The sentencing commission, which studies trends and develops uniform punishment guidelines for criminal offenses, made several projections on the fiscal impact of the law based on 2013 crime data and how similar laws played out in other states. The commission calculated that the law will increase the number of offenders by anywhere from 3.2 to 15 percent.

Here’s the breakdown of best-, middle- and worst-case scenario impacts on prison resources, according to the commission:

Estimated additional prison beds needed
Source: Minnesota Sentencing Guidelines Commission

Nate Reitz, the sentencing guidelines commission’s executive director, emphasized that it’s impossible to predict a precise impact.
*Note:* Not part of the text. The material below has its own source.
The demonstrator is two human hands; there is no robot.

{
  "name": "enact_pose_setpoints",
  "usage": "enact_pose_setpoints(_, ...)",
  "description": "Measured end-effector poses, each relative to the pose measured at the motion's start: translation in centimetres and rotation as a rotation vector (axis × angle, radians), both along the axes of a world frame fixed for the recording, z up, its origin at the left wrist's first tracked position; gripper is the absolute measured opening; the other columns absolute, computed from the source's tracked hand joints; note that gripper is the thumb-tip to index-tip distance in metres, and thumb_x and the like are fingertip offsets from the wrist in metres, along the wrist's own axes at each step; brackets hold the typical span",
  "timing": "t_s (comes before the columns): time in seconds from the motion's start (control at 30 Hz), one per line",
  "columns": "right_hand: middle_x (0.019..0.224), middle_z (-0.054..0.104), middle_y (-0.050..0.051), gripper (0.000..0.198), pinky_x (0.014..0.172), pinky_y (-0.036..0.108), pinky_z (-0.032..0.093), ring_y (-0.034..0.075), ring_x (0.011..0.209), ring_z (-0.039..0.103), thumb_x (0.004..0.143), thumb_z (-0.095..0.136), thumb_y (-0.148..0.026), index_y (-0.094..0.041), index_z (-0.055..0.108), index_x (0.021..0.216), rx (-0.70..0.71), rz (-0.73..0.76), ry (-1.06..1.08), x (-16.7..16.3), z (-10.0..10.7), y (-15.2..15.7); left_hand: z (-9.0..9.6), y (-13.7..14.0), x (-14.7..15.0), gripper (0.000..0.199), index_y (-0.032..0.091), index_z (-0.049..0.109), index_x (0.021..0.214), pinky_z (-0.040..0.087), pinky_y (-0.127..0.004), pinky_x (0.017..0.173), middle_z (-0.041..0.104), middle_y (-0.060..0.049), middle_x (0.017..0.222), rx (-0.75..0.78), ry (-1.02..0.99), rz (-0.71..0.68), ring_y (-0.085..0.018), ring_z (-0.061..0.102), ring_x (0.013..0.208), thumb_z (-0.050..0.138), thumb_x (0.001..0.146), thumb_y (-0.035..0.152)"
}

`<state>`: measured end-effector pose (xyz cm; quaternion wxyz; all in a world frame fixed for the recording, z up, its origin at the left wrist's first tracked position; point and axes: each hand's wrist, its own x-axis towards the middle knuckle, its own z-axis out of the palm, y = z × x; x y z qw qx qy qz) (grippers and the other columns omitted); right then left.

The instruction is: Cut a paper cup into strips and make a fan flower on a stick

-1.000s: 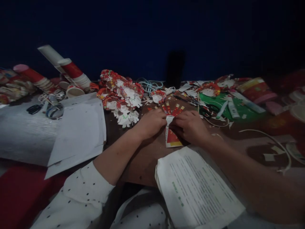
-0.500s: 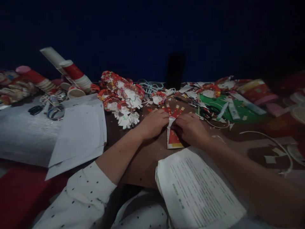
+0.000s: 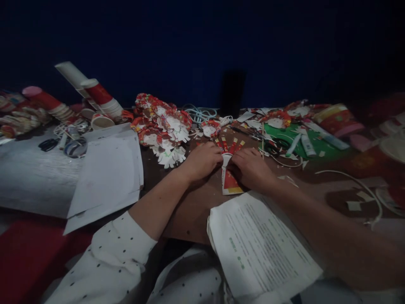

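Observation:
A red and yellow paper cup (image 3: 231, 184), cut into strips that fan out at its far side, lies on the brown table (image 3: 196, 213) between my hands. From the left, my left hand (image 3: 204, 159) grips its edge with curled fingers. My right hand (image 3: 251, 169) is closed on the opposite side, its fingertips tucked against the pale round part in the middle. Fingers cover much of the cup's sides. Close beyond my left hand lies a heap of red and white paper cutouts (image 3: 171, 126).
Stacked paper cups (image 3: 100, 95) lean at the back left, behind white sheets (image 3: 109, 169). Scissors (image 3: 272, 145) and glue tubes (image 3: 307, 143) lie by a green mat (image 3: 322, 156) on the right. A printed paper bag (image 3: 262, 249) is nearest me. White cord (image 3: 363, 185) curls at right.
The view has shifted slightly. Both hands stay on the cut paper cup, with only small finger movements.

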<state>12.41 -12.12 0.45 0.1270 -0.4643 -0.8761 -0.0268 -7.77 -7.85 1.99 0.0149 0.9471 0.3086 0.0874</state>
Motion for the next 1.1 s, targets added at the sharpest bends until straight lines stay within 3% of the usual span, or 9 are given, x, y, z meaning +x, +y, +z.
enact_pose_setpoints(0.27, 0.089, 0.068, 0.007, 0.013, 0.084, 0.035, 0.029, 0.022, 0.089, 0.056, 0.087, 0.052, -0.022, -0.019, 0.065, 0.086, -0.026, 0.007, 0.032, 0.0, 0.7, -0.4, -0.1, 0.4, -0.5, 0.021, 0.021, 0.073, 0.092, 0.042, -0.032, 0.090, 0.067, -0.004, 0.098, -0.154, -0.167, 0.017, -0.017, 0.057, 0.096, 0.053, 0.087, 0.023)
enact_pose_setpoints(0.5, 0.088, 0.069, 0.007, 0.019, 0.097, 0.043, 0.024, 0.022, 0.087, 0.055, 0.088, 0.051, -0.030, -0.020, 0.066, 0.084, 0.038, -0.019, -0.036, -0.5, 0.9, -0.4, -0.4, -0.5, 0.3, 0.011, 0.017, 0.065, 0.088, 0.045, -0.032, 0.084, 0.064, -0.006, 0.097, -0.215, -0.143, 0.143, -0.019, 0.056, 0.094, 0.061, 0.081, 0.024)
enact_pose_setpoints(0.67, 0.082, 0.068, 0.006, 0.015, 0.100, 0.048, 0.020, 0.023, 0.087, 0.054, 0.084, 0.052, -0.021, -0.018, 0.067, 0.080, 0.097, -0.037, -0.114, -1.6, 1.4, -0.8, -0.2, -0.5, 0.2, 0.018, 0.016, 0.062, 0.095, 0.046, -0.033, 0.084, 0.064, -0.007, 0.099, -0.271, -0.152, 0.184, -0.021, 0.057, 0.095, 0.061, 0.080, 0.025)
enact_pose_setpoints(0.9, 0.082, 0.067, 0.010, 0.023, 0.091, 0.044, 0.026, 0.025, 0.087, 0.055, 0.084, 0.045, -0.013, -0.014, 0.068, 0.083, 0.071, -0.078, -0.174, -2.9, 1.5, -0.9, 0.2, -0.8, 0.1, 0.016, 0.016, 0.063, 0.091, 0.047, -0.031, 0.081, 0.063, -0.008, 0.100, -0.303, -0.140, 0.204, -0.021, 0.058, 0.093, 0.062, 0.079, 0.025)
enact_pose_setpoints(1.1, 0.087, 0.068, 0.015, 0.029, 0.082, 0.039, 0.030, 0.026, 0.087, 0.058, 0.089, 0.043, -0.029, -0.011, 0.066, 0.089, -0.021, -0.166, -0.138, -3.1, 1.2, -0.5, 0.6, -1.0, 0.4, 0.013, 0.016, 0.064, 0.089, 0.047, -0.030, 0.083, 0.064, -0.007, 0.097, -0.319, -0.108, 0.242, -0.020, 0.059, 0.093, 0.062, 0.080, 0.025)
In a recent presentation to legislators and prison officials, he used the mid-range figure of 66 beds when discussing the consequences of the law, though there is some concern that 66 is an underestimate, he said.

Minnesota’s overpopulation problem is due to an unprecedented spike in incarcerations since 2000, driven by harsher penalties for crimes like DWI, drugs and sex offenses. Though Minnesota still has one of the lowest prison population rates in the country, the number of inmates has exceeded capacity, and the Department of Corrections is presently housing overflow in county jails across the state as a temporary solution.
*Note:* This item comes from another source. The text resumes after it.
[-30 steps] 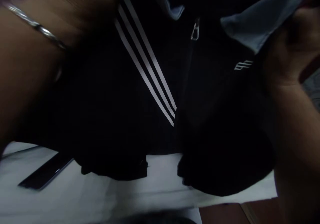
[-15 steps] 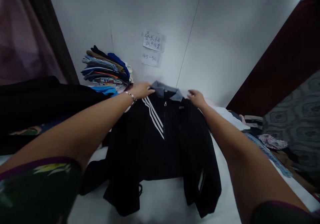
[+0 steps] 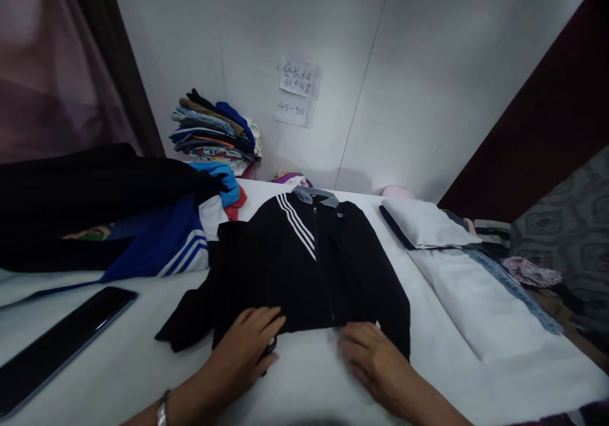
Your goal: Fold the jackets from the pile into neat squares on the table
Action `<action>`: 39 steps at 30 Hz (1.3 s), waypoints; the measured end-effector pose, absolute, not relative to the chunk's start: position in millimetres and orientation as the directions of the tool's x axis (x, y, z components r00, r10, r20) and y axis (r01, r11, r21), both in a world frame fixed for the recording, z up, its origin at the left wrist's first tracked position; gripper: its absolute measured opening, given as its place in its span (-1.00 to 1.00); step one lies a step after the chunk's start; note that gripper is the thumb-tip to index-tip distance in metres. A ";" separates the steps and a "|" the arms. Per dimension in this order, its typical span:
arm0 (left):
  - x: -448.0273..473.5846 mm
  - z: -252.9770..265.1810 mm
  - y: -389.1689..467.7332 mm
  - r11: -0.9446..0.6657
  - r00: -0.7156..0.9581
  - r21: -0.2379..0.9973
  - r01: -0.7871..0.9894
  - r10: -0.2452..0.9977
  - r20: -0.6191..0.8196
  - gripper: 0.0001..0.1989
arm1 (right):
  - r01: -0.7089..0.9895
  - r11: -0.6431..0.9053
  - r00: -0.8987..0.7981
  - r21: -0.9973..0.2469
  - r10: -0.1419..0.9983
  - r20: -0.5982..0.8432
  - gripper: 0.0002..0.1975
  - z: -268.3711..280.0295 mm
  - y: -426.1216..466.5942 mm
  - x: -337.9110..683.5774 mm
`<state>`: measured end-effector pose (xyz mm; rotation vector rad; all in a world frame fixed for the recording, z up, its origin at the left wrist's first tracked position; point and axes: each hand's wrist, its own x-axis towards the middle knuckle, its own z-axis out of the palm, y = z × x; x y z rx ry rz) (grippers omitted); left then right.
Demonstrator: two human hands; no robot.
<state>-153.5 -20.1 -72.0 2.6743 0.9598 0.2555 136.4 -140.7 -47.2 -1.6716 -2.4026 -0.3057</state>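
Note:
A black zip jacket [image 3: 295,280] with a grey collar [image 3: 328,198] and three white diagonal stripes lies front up on the white table, collar away from me. My left hand [image 3: 250,343] rests palm down on its lower left edge, fingers stretched out and thumb apart. A small black loop [image 3: 270,345] shows by that thumb. At the lower right hem, beside the sleeve, my right hand [image 3: 373,359] has its fingers curled on the cloth; their tips are partly blurred. The left sleeve [image 3: 188,315] juts out sideways.
A black phone [image 3: 61,350] lies at the lower left. Behind it are heaped dark clothes [image 3: 95,179] and a blue striped garment [image 3: 157,242]. A folded clothes stack [image 3: 214,128] stands by the wall. Folded white clothes [image 3: 428,223] lie right. Paper notes [image 3: 297,90] hang on the wall.
Both hands have left the collar area and come down to the jacket's bottom hem. The jacket now lies flatter, with its collar lower against the table. The phone has come into view.

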 end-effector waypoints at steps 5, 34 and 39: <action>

Last month, Latz launched a task force designed to address the problem in advance of the 2016 session. The committee is considering several solutions, including the Department of Corrections proposal to expand its Rush City facility at a cost of $141 million. Over in Western Minnesota, Swift County officials have proposed that the state lease the Prairie Correctional Facility, a private prison in Appleton, which hasn’t housed inmates since 2010.

The projected impact of Latz’s amendment has scarcely been mentioned at the task force meetings so far. In an interview, the senator said he hadn’t seen the guidelines commission reports, but his amendment was designed to give prosecutors a tool to charge offenders who pose a risk to public safety but are not caught with a weapon. As an example, he cited a suspect ditching a gun before an arrest but still being caught with the ammunition clip.

Though he introduced the bill earlier this year, he said after seeing more data, he now believes the five-year mandatory-minimum sentence to be “problematic.”

“I think the policy move was in the right direction, but now that we’re gathering all this complete information and putting it in full context, I think it’s worth re-evaluating the length of mandatory sentence,” Latz said.

Racial disparities likely to increase

The law, which went into effect on August 1, will also exacerbate another problem facing Minnesota’s prisons: racial disparity.

Minnesota currently incarcerates people of color at dramatically higher rates than it does white residents. According to the most recent data: black people make up about 6 percent of Minnesotans, but about 35 percent of prisoners. Native Americans account for 1.3 percent of state residents, but 9.5 percent of prisoners.

Those disparities are likely to widen in the aftermath of the new ammunition law: The sentencing guidelines commission projects that about 52 percent of offenders who will go to prison as a result of the new law will be black, while about 8 percent will be Native American. Only 32 percent will be white.

Impact by race
Source: Minnesota Sentencing Guidelines Commission

While examining racial disparities isn’t the main prerogative of the prison task force, Latz said the disparity in prisons is on the radar for him and other legislators. “It’s a very important issue for us to address,” he said.